Bill de Blasio wasn’t elected eight years ago on a big transportation platform, but transit issues have been a major part of his mayoralty. There were the issues he chose, like Vision Zero and the ferry system, and issues that found him, like the 2017 subway crisis, congestion pricing and Open Streets. Like his predecessor Mayor Mike Bloomberg, who extended the 7 train and created the first Select Bus Service lanes, a good deal of de Blasio’s legacy will be mobile—a complicated map of what he accomplished, what he tried and what he never really touched.
The same will almost certainly be true, if not truer, about whoever becomes the next mayor. The subway system will still be recovering from COVID-19 and congestion pricing will be on its way in.
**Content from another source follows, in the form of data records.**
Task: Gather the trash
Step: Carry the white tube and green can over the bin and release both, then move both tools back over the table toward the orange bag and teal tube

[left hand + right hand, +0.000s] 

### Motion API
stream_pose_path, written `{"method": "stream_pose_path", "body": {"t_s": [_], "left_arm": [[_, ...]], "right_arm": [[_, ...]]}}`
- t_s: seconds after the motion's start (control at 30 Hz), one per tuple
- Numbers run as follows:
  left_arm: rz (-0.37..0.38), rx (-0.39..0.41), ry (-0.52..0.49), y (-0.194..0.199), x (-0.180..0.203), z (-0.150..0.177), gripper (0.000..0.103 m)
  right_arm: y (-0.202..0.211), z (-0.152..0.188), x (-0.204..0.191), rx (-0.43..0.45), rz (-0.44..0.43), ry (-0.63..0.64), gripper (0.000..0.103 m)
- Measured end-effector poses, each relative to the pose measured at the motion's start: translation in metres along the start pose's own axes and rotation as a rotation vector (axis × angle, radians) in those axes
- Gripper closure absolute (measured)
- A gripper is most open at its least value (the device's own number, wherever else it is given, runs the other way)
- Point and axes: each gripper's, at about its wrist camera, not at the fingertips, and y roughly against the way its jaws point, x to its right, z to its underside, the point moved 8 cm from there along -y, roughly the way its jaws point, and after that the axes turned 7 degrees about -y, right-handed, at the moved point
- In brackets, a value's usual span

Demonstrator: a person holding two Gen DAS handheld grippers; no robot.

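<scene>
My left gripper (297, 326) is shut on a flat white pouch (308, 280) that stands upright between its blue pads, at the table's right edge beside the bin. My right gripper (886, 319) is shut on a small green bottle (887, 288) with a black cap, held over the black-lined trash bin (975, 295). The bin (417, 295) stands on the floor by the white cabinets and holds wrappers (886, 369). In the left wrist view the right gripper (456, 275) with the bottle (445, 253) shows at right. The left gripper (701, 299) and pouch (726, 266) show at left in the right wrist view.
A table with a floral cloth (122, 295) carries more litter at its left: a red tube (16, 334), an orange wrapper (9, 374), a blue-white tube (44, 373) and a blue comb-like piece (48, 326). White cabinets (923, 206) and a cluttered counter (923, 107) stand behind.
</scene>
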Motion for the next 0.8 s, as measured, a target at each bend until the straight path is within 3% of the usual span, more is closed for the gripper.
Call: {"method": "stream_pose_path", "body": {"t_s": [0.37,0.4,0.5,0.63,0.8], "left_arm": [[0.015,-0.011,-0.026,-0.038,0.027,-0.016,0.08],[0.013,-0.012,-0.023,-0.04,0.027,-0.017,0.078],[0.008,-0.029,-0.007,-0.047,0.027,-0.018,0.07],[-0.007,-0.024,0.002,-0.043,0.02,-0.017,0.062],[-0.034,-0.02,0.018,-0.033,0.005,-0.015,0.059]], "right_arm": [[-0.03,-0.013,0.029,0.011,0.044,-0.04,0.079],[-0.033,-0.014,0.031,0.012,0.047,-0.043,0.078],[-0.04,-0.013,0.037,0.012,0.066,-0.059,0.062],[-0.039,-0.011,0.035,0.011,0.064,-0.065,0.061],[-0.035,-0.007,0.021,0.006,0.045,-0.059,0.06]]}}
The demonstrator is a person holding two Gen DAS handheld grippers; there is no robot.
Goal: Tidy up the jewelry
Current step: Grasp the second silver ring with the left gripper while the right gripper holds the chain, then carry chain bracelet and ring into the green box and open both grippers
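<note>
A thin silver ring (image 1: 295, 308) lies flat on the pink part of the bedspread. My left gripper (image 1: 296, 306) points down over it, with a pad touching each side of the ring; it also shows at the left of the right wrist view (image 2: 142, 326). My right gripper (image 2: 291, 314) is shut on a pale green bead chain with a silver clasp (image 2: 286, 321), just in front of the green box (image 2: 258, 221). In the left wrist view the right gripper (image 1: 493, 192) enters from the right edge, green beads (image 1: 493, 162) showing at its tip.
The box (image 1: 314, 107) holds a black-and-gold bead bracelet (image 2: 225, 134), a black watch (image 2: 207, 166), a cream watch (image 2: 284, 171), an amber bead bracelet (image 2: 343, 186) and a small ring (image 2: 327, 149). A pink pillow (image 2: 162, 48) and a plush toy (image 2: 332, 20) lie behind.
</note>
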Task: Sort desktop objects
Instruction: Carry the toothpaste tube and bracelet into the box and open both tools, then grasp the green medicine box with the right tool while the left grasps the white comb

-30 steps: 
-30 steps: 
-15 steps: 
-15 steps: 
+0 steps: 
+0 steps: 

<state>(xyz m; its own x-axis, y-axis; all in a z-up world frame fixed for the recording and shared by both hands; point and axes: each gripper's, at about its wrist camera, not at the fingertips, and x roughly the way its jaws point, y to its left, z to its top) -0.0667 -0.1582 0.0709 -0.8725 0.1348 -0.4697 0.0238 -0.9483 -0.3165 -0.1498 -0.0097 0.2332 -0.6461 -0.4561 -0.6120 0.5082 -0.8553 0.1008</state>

The demand for more bike infrastructure and pedestrian safety will only intensify, as an aging city with changing commuting patterns relies more on its bus system and the economy of for-hire vehicles continues to evolve.
In the latest “Max & Murphy On the Issues” video, we offer a brief primer on the transportation issues the city faces and the questions to ask candidates about their plans for moving the city.
One thought on “Trains, Plans & Automobiles: Transportation Issues in the 2021 Campaign”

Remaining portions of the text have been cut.